The rules are set to take effect this fall. Division I includes more than 350 schools, some 200,000 athletes and, with football and basketball leading the way, is by far the most lucrative of the three in the NCAA.
The five-in-five language also is included in Senate legislation intended to address numerous concerns across college sports and comes after a wave of lawsuits from athletes seeking to extend their college careers and ability to earn money through revenue sharing and name, image and likeness deals. Still to be seen is whether the new rules will withstand legal scrutiny alongside the existing challenges.
Heisman Trophy runner-up and Vanderbilt quarterback Diego Pavia remains the lead plaintiff in a lawsuit challenging an NCAA rule counting seasons spent at junior colleges against players’ Division I eligibility time. That case is slated for trial in February.
“I wouldn’t say that the rule change itself will slow lawsuits down,” said Sam Ehrlich, a Boise State assistant professor of legal studies in business and management who tracks litigation against the NCAA.
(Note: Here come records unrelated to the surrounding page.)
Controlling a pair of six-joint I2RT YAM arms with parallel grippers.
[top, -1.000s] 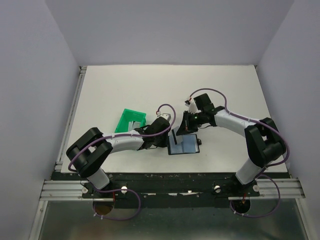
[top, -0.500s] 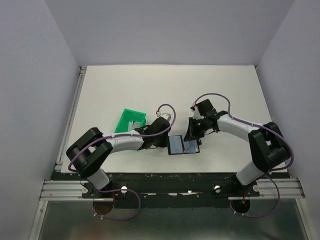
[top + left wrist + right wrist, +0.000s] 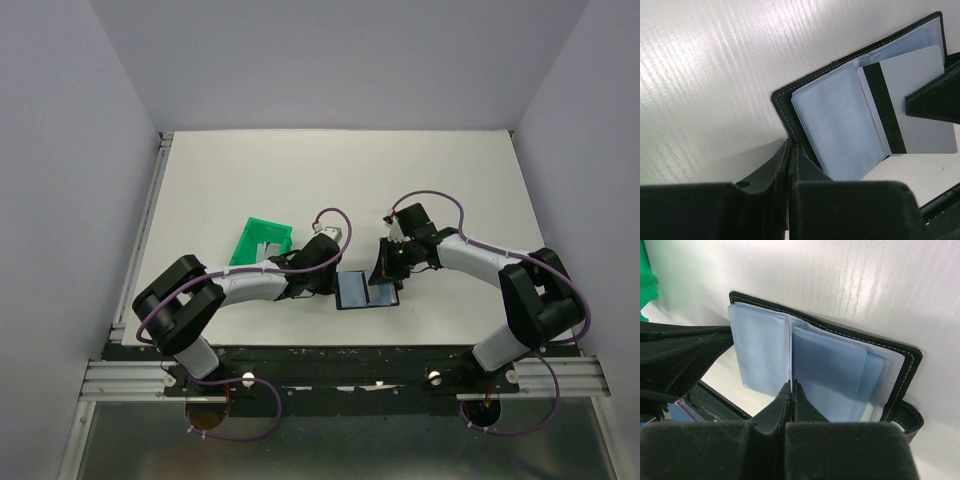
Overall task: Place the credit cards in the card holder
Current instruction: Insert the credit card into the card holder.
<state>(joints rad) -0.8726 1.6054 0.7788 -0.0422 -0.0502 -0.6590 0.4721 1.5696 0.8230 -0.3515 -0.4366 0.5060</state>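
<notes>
Where a second earlier the credit card (image 3: 912,100) had stood tilted above the fold, it now sat low against the page of the card holder (image 3: 366,291) just beneath my right fingers (image 3: 772,420), which had dropped and drawn slightly outward with it. Those fingers were clenched tight, and the card seemed to run between them, showing ahead of their tips as a thin pale line. I judged the insertion under way rather than done. I could not tell whether the leading edge was inside a sleeve or only resting on one, so letting go seemed premature.

The card was thin, stiff and silvery-grey, with a black magnetic stripe down one side. The holder lay open and flat ahead of both sets of fingers, its black leather-like cover edged with pale stitching (image 3: 840,330). It was filled with clear plastic sleeves (image 3: 760,355) of a soft bluish sheen, loosely overlapped and limp enough, I guessed, to buckle under a push. A short black strap (image 3: 903,416) stuck out from the cover to one side of my right fingers.

My left fingers (image 3: 765,172) had not moved. As far as I could see, they were pinched on the cover's edge opposite the card, steadying the holder on the desk (image 3: 300,170), which was white, glossy and faintly ribbed. Behind them, apart from the holder, sat a green bin (image 3: 262,241) of bright plastic.
</notes>
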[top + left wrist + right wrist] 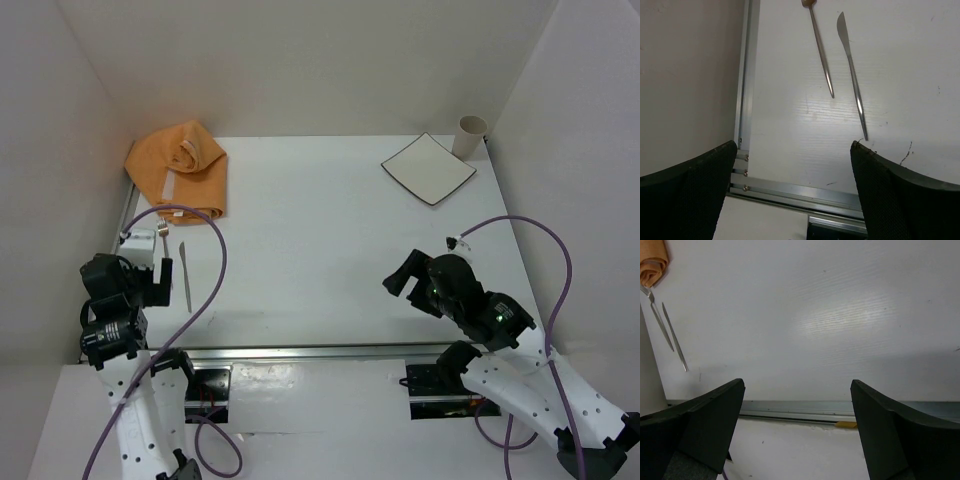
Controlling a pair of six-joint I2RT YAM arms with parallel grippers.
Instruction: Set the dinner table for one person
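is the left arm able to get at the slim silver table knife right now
Probably yes: the slim silver table knife lies flat just ahead of the open left gripper, with bare white tabletop between. Only the silver fork beside it sits close.

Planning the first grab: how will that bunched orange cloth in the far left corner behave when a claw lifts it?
The orange cloth lies in soft, rumpled folds, so it is probably floppy and would sag and unfold when lifted. It looks thin, so likely light. The fork lies near its edge; dragging might nudge that.
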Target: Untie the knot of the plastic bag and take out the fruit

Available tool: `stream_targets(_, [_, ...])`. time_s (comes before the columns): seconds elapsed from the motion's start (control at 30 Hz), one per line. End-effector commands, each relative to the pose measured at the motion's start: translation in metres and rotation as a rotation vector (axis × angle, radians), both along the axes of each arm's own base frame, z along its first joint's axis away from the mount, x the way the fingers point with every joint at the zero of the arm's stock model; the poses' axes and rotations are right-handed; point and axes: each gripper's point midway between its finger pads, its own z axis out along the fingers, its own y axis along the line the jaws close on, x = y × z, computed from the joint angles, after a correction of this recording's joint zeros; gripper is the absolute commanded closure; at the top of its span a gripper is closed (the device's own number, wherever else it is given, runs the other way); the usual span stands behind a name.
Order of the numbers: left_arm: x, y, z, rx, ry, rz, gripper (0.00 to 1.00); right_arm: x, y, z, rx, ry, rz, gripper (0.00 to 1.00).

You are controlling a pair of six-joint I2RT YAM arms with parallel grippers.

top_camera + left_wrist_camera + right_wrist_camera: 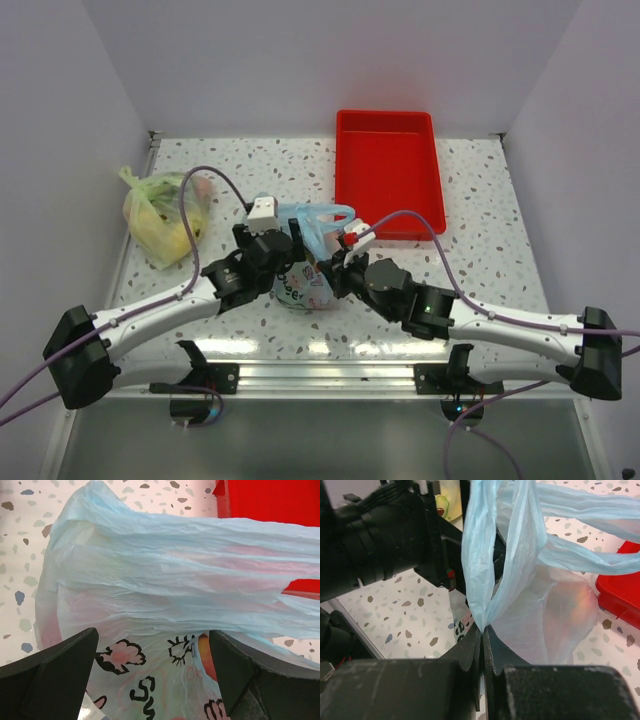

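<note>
The light blue plastic bag (305, 280) with black and pink print stands between my two grippers. Its long handle loops (328, 215) trail toward the red tray; no knot shows in them. My left gripper (288, 248) is open, its jaws wide apart over the printed plastic bag (150, 580). My right gripper (484, 632) is shut on a fold of the bag's thin plastic at the base of a handle loop (495, 545). An orange fruit (205, 655) shows through the plastic, and a pinkish-orange fruit (577, 605) shows in the right wrist view.
A red tray (390, 170) lies at the back right, just beyond the bag. A yellow-green bag (162, 215) with yellow fruit sits at the left. The left arm (380, 535) is close to the right gripper. The left arm's cable loops over the yellow-green bag.
</note>
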Motion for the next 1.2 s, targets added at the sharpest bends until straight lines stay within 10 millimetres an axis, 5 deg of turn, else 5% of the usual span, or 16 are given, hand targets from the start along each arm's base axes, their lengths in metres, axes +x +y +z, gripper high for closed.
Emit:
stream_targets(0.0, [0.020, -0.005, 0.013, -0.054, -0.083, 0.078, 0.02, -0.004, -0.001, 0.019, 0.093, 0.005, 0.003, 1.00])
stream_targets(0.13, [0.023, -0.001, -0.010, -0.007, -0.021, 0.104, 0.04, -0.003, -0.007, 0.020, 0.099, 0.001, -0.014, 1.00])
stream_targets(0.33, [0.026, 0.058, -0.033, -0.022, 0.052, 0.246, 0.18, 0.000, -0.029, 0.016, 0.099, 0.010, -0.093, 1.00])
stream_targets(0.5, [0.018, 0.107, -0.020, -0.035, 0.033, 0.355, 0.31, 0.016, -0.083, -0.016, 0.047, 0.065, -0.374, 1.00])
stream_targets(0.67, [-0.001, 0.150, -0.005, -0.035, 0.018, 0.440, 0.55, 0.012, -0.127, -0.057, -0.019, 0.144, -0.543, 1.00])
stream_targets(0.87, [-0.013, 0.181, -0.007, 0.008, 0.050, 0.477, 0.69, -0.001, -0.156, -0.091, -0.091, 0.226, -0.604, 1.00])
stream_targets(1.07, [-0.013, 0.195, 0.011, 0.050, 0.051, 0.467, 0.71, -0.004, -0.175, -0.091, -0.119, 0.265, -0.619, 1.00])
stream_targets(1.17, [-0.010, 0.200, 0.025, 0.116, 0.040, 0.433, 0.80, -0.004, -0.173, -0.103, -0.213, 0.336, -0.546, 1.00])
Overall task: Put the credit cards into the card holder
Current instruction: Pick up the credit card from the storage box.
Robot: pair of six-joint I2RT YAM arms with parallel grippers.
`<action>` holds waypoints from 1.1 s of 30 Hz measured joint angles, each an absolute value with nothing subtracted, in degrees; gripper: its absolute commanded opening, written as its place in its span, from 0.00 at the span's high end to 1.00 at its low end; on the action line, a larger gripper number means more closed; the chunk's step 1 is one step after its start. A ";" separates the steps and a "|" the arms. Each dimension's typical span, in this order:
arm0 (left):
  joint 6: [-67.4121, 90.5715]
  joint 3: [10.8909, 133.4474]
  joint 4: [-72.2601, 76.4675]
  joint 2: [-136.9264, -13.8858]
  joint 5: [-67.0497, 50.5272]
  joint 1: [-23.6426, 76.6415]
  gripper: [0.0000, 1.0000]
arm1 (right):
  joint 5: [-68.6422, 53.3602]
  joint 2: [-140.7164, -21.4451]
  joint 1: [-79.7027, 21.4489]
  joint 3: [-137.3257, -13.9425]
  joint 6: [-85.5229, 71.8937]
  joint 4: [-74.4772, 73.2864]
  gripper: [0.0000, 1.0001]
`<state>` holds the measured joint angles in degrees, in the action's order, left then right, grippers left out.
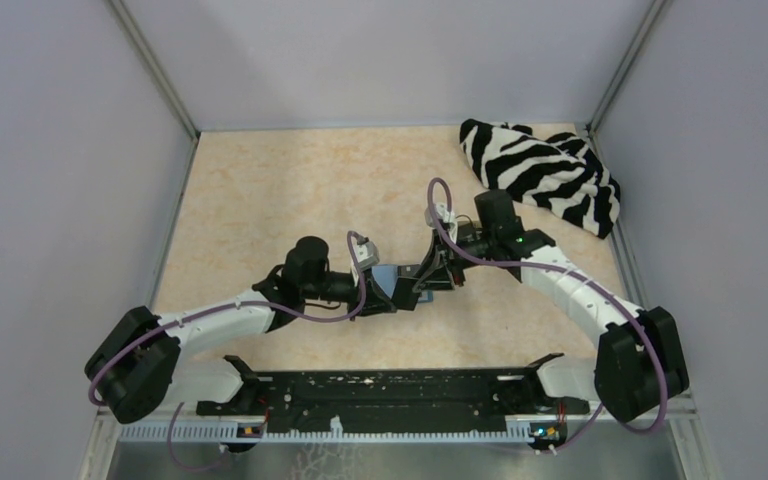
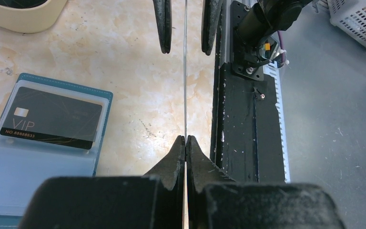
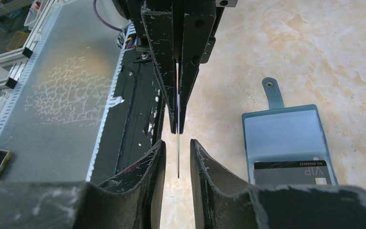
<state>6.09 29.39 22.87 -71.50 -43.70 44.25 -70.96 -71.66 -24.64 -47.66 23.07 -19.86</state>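
Observation:
My left gripper [image 2: 186,138] is shut on one end of a thin credit card [image 2: 185,71], which I see edge-on and held upright above the table. My right gripper [image 3: 177,143] straddles the card's other end [image 3: 177,157]; its jaws stand apart with a small gap on each side. The teal card holder [image 2: 9,167] lies open and flat on the table beside the grippers. A black VIP card [image 2: 52,117] sits in one of its clear pockets. From above, both grippers meet over the table's middle by the card holder [image 1: 388,278].
A zebra-striped cloth [image 1: 540,175] lies at the back right corner. A tan tray's rim [image 2: 19,14] shows beyond the holder. The black base rail [image 1: 380,395] runs along the near edge, and a white basket [image 2: 357,24] stands off the table.

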 measured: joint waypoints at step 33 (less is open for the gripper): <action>6.22 29.19 24.49 -70.78 -41.39 44.25 1.00 | -71.09 -73.63 -25.71 -47.83 22.02 -20.16 0.93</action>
<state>6.22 29.19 24.49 -70.78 -41.39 44.25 -71.09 -73.63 -25.71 -47.83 22.02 -20.16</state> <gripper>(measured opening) 0.007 0.113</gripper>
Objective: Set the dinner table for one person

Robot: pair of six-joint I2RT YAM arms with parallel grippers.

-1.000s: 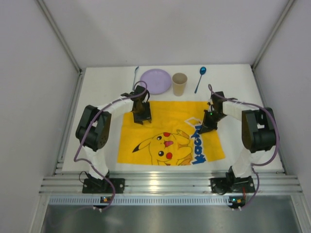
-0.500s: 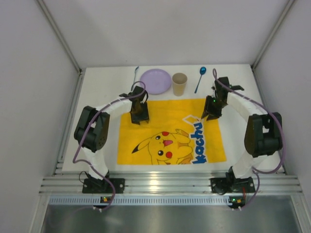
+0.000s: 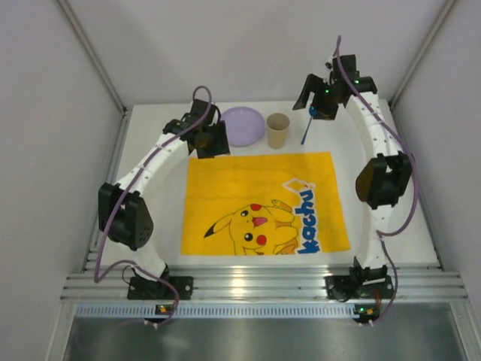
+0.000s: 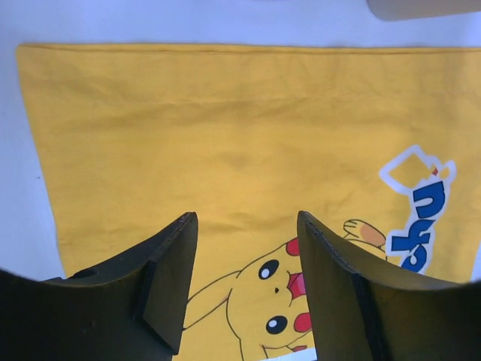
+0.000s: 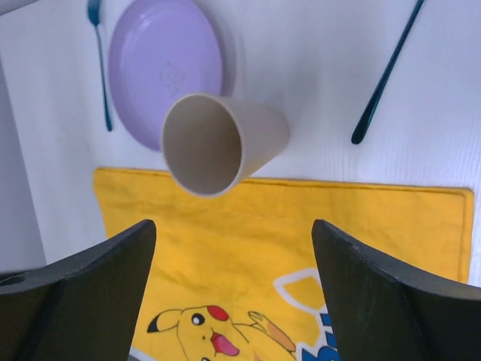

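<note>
The yellow Pikachu mat (image 3: 263,203) lies flat on the white dinner table (image 3: 376,143). Behind it stand a purple plate (image 3: 244,124) and a tan cup (image 3: 278,129), with a blue spoon (image 3: 306,133) to their right. My left gripper (image 3: 210,141) hovers open over the mat's far left corner, nothing between its fingers (image 4: 169,278). My right gripper (image 3: 313,96) is raised high at the back right, jaws wide open and empty. From it I look down on the cup (image 5: 218,143), the plate (image 5: 165,68), the spoon (image 5: 383,79) and a blue fork (image 5: 99,68).
White walls enclose the table on three sides, with metal posts at the back corners. An aluminium rail (image 3: 255,286) carries both arm bases at the near edge. The cup's rim (image 4: 421,7) shows at the top of the left wrist view.
Both arms rose and swung toward the back of the table. The right gripper opened and let go of the mat, which now lies spread flat and square.
</note>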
Ehrlich said athletes very well could continue to petition courts for extended eligibility based on antitrust arguments, but appellate courts recently have delivered wins for the NCAA by overturning preliminary injunctions in several cases.
The new eligibility model will affect all athletes who enroll in 2027-28. Currently enrolled athletes with eligibility after the 2025-26 academic year, and those who are incoming freshmen this fall, can apply the age-based model or continue under previous eligibility rules.
For schools with current athletes who may be eligible for hardship waivers or extensions of eligibility under current rules, the D-I Cabinet indicated the deadline to submit requests to the NCAA is July 31. After that date, waivers would no longer be available.
Attorney Mit Winter, who specializes in sports law, has called the five-year proposal and age limit “a very sensible rule” in offering a “more black and white” evaluation to player eligibility, particularly for schools navigating a complicated waiver process determined on a case-by-case basis.
But with athletes still not being considered employees or having collective bargaining available to establish agreed-upon standards, Winter said, legal challenges are likely.
“It might be a little easier to defend than the current rules we have,” Winter said when the rule was proposed in April. “But when you just look at it from a broad point of view, it’s still essentially limiting how long someone can work as a college athlete and be paid as a college athlete.”